I'm having a really tough time today. My mom and dad both contacted me wanting to see how I was doing. I haven't responded. I'm fucking mortified. I never want to have to face them again after everything that went down this weekend. I was depressed last night but managed to not snap at my husband so no major fights. But I did avoid the family all evening. I don't deserve them.
Therapy was awful. There was a crisis with the patient before me so my session started 20 minutes late so my session was cut short. We started talking about the photos and why I take them. Every question he asked I got more and more uncomfortable. Finally I just burst into tears and sobbed for 5 minutes. After I composed myself he switched gears and asked why the question "Do you want to stay with your husband?" gave me the reaction I had. I'm afraid, I don't know what to do and everything is just getting worse and worse the longer I go on. He asked if I trusted him. "No." Why? Everyone I trust hurts me. I get fucked over when I trust anyone. I started to tell him about the shit show that was my Easter and he didn't seem that interested in it. He wanted to focus on me. I dropped it without even mentioning the "I hope you get herpes" comment.
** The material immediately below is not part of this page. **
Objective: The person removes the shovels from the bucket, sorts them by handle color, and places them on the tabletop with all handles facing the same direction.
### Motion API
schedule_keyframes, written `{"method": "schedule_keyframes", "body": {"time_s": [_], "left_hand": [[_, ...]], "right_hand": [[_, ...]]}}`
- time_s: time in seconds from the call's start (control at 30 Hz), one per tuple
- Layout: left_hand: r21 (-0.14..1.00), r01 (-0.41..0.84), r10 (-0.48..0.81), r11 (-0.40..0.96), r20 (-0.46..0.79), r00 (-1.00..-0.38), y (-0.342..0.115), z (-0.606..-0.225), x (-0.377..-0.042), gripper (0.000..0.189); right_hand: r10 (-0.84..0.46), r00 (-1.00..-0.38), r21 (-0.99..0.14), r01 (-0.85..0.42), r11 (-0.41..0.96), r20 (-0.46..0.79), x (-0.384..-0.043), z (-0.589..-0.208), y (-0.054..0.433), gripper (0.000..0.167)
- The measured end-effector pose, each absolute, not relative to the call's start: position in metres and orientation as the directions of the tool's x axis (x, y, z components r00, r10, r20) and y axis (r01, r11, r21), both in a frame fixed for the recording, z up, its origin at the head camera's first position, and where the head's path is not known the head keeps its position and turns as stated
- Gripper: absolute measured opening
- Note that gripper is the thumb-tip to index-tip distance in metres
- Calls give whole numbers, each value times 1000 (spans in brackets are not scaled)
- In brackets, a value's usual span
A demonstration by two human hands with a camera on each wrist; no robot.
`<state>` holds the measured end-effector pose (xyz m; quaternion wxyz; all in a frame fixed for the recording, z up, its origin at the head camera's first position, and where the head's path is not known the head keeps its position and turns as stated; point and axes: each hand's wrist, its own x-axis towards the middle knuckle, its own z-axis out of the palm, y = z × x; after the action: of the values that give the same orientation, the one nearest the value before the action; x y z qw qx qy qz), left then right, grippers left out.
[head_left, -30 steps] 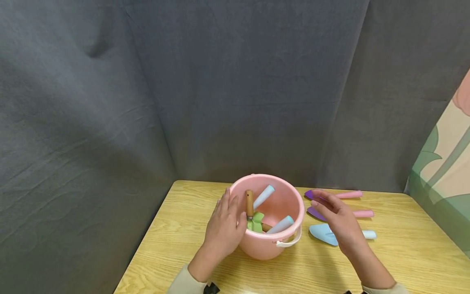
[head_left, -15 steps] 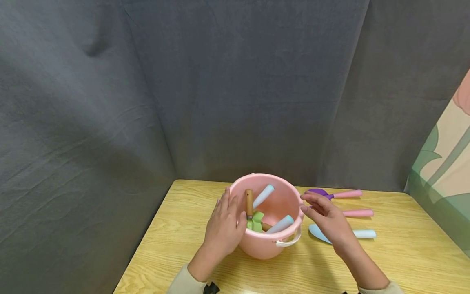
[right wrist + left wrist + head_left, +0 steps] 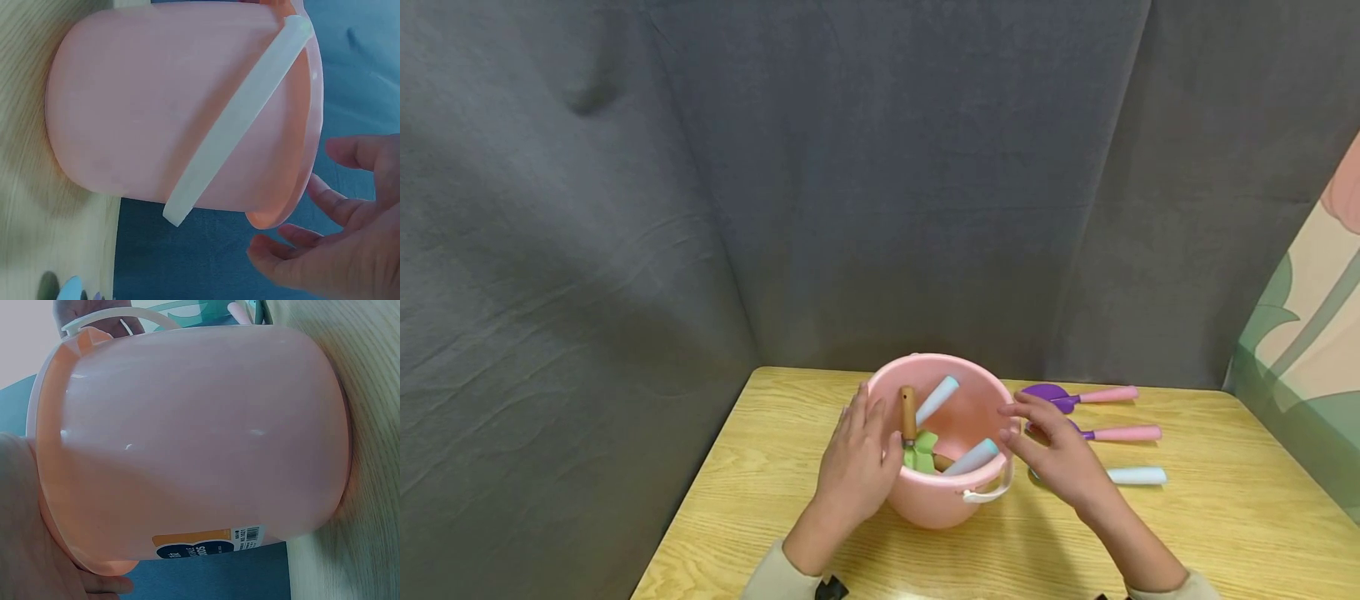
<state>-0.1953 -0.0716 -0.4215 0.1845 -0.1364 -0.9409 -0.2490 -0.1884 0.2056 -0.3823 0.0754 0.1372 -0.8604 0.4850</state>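
A pink bucket [image 3: 925, 507] stands upright on the table, its white carrying handle [image 3: 237, 119] hanging down on the right side. My left hand [image 3: 859, 467] rests on the bucket's left rim with fingers extended. At the right rim is my right hand [image 3: 1056, 457], fingers spread and loosely bent, holding nothing; in the right wrist view its fingertips lie close to the rim, and contact is unclear. Inside the bucket are a small green garden tool [image 3: 921, 457] with a wooden handle [image 3: 908, 412] and two light blue handles [image 3: 937, 400], their heads mostly hidden.
To the right of the bucket lie two purple trowels with pink handles [image 3: 1108, 395] and a tool with a pale blue handle [image 3: 1138, 476], partly behind my right hand. Dark grey cloth [image 3: 895, 183] hangs behind and to the left of the wooden table [image 3: 760, 467].
My right hand has moved left from above the trowels to the bucket's right rim. The left hand and the bucket stay where they were.
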Motion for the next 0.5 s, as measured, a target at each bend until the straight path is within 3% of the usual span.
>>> {"method": "schedule_keyframes", "body": {"time_s": [0.5], "left_hand": [[419, 366, 169, 831, 436, -884, -72, -422, -196, 57]], "right_hand": [[-233, -929, -624, -367, 690, 289, -187, -377, 197, 31]]}}
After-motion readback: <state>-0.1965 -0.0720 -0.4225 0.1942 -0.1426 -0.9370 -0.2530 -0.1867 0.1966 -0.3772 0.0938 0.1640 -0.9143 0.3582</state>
We started to discuss where my self esteem issues stemmed from. His questions made me feel embarrassed and stupid that I was still upset about some comments made to me as a middle schooler. I just. I'm so bad, so, so bad at opening up and talking about myself. AND I DON'T KNOW HOW TO STOP IT. I wish I could just do my therapy over email.
At the end of the session my therapist told me I can be mad at my husband. I have that right but he would encourage me to let it go because "that man worships you." I left feeling numb and completely deflated. Not to mention confused about what I want and what I should do. I'm pretty convinced therapy won't be able to help because of my trust issues. I just want to be happy and content with my life and myself.